Villanın kapısında annemi ve babamı karşılayan Dila'nın ailesi çok mutlu görünüyordu. Annesiyle tanışma fırsatım olmamıştı ama babasını az çok hatırlar gibiydim. Elimde tuttuğum çiçekleri sahibine verdikten sonra Lila'da gümüş tepsinin içindeki çikolatayı İdil'e doğru uzattı. Kocaman salona girdiğimizde babaannesi başta olmak üzere herkesle tanışıp yerimize geçtiğimizde yaklaşık elli kişi kadardık. Amcaları, yengeleri kuzenleri hepsi hem isteme hemde nişan olarak karar verdiğimiz seremonide olmak istemişlerdi. Babaanne halimizi hatırımızı sorduktan sonra babam ailesinden bahsetmeye başladı. Evlilik teklifini yaptığımda kendi kardeşleri ve annemin ailesi yanımızda olduğu için bu gün fazla kalabalık gelmediğimizden bahsetti. Kafam kazan gibiydi ne konuşmalara nede yanımda oturan kadına odaklanıyordum.  Nasıl olduğumu sorduğunda zoraki bir tebessümle yanıt vermiş sonra ağzımı hiç açmamıştım. Ense kökümde başlayan ağrı canımı sıkıyordu. Bir ara bana baktığını fark edip başımı çevirdim.

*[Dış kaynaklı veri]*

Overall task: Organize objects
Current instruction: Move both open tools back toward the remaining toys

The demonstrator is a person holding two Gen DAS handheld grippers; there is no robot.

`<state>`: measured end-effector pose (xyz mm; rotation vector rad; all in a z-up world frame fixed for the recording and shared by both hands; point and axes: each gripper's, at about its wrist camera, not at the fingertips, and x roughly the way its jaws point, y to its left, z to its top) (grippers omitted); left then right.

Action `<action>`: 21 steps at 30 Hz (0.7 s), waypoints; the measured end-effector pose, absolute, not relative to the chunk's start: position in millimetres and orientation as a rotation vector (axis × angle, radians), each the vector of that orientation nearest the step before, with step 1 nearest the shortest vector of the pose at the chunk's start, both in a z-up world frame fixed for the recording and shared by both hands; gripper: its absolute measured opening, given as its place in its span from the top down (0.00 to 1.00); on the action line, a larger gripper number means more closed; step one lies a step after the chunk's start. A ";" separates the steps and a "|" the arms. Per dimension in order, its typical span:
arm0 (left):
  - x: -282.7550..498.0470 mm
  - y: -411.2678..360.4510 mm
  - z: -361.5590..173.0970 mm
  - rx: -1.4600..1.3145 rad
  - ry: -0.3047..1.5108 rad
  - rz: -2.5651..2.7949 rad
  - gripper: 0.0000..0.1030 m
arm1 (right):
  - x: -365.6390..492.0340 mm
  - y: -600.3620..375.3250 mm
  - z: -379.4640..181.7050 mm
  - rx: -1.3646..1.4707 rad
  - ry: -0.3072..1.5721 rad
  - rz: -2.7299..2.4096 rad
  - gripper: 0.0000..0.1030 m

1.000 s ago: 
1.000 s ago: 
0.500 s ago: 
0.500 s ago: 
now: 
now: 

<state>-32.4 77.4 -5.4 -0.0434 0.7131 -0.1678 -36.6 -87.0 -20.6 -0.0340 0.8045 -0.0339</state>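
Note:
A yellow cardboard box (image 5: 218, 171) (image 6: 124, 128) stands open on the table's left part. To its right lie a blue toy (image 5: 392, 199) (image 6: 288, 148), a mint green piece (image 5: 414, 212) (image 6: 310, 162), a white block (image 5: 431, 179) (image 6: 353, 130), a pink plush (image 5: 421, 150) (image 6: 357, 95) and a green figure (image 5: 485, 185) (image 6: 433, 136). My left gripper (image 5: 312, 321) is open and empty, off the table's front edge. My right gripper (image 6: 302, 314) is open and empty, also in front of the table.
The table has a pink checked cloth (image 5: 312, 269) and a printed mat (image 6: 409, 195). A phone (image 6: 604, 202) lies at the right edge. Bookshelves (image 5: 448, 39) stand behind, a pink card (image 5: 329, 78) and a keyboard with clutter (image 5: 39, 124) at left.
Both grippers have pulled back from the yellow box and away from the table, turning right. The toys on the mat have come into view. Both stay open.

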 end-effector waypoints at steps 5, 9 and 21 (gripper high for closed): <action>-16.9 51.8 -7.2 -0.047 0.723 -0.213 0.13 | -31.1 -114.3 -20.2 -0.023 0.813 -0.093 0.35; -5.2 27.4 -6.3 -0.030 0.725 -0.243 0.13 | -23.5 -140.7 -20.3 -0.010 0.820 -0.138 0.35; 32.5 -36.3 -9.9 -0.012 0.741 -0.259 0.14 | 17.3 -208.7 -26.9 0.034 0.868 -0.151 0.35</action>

"İyi misin? diye sordu. Başımı sallayarak yanıt verdiğimde babam Dila'yı aile büyüğü yani babaannesinden istedi. Kızımız karar vermiş diyerek başlayan isteme merasimi son bulduğunda babaannesi
"Hadi bakalım gelin hanım  artık kahvelerimizi içebiliriz" deyince Dila, İdil, Eylül ve ailenin gelinlerinden bazıları yerlerinden kalktı. Dirseği ile beni dürtükleyen kardeşime kafayı çevirdim. Kısık sesle "Gergin misin?"diye abeste iştigal bir soru soru. Yer ve zaman müsait olsa çocukken yaptığım gibi burnundan tutup çekmek şu an için gerçekten onu susturmak için yeterliydi.

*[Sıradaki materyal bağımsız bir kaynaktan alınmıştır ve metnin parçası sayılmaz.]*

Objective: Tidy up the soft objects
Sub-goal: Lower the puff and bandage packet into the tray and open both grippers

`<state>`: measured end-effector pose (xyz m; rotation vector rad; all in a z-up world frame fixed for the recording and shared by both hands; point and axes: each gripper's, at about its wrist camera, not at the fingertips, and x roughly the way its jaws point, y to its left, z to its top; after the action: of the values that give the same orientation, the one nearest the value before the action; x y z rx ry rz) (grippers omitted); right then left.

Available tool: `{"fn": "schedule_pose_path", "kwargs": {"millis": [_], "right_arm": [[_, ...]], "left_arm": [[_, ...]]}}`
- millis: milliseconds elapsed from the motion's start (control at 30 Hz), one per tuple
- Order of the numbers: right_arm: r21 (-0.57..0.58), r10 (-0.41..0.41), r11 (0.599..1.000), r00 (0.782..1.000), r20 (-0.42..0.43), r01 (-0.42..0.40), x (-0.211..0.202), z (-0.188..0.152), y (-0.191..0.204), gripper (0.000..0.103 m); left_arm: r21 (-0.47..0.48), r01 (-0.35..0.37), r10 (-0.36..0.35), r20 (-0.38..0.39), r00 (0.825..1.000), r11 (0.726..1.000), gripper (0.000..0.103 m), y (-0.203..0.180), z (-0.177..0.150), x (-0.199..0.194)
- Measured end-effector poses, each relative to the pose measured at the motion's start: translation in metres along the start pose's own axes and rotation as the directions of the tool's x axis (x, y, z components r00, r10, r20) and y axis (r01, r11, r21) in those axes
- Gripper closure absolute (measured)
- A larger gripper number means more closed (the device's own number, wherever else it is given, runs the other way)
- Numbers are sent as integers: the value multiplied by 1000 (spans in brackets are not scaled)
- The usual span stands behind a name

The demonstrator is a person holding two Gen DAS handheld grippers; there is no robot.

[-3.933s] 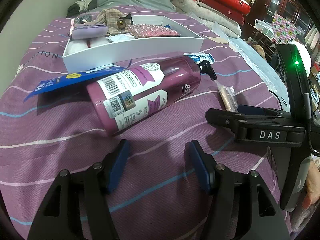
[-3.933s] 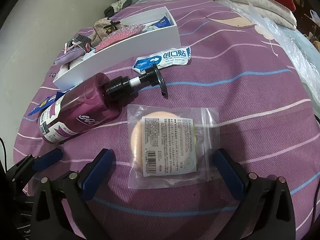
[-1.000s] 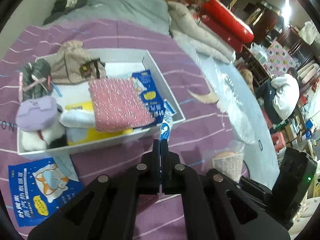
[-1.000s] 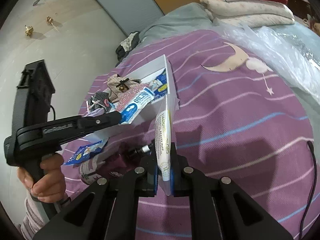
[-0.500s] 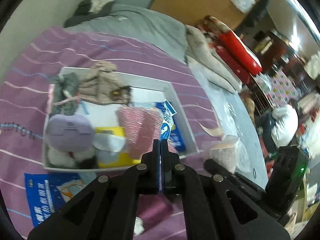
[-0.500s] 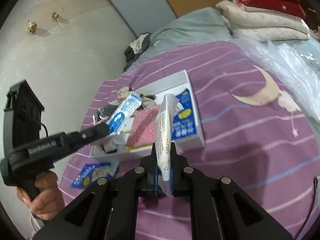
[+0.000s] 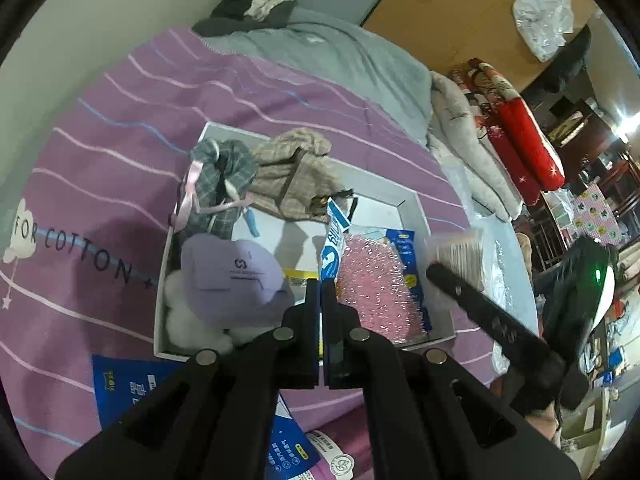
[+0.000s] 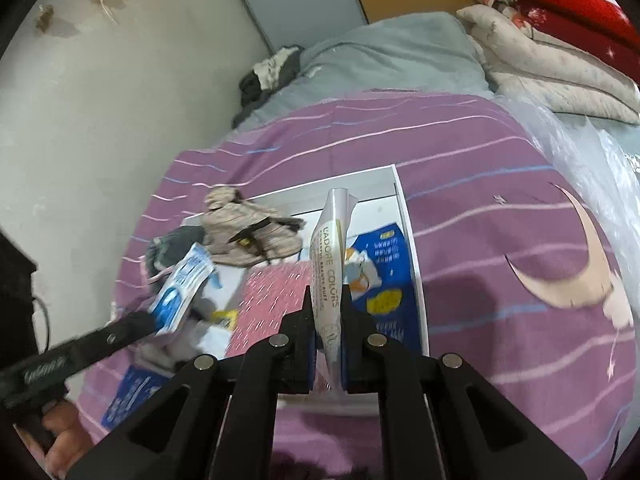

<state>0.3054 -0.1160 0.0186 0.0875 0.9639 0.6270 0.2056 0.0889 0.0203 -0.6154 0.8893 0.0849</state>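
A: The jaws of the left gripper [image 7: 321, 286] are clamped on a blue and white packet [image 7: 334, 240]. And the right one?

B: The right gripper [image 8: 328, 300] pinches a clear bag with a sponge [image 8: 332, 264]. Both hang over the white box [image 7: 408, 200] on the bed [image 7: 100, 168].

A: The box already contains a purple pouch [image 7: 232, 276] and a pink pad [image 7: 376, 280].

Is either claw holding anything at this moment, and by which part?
Left claw: shut on the bottom edge of a thin blue-and-white plaster packet. Right claw: shut on the lower end of a clear plastic-wrapped sponge puff pack. Both hang above the white box.
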Motion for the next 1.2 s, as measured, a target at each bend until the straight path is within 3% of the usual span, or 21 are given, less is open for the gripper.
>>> {"fn": "schedule_pose_path", "kwargs": {"millis": [367, 500, 600, 667, 700, 733, 833, 1000, 1067, 1200], "right_arm": [[35, 39, 999, 999, -12, -38, 23, 28, -7, 96], [66, 86, 994, 996, -18, -85, 35, 36, -7, 96], [109, 143, 984, 990, 16, -144, 46, 43, -7, 90], [148, 154, 977, 988, 7, -153, 53, 45, -10, 56], [172, 145, 975, 989, -14, -140, 57, 46, -12, 24], [195, 133, 973, 991, -17, -127, 59, 45, -14, 17], [179, 111, 977, 993, 29, -115, 50, 42, -14, 17], [141, 52, 988, 998, 35, -57, 37, 42, -10, 18], [105, 49, 993, 998, 33, -52, 36, 44, -4, 24], [89, 61, 994, 998, -13, -59, 47, 47, 4, 73]], "left_arm": [[-17, -32, 29, -162, 986, 999, 101, 3, -21, 27], [-19, -33, 30, -154, 988, 999, 101, 2, -23, 22], [-15, -29, 27, -148, 989, 999, 94, 2, -23, 19], [-1, -37, 37, -130, 991, 999, 75, 2, -23, 13], [2, -39, 39, -120, 992, 999, 59, 1, -23, 11], [8, -37, 38, -104, 994, 999, 50, 1, -23, 6], [23, -40, 42, -76, 996, 999, 50, 0, -23, -2], [33, -51, 54, -77, 996, 998, 50, 1, -23, -5], [29, -47, 50, -86, 995, 998, 50, -1, -23, -3], [45, -49, 53, -82, 995, 998, 50, -3, -24, -3]]}}
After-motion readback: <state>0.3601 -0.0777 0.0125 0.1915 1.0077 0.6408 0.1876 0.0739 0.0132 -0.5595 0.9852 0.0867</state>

"Ayaz lütfen sus"dediğimde durmadı. Onun zaten hiç dur durağı yoktu.
"Biri seni boğazlıyor gibi duruyorsun. Biraz gülümsesen diyorum. Seni görende zoraki evleniyorsun zanneder" dediğinde sözlerine verdiğim haklılık yüzünden dediğini yapmak için başımı salona doğru çevirdim. Herkesin gözü benim üzerimdeydi.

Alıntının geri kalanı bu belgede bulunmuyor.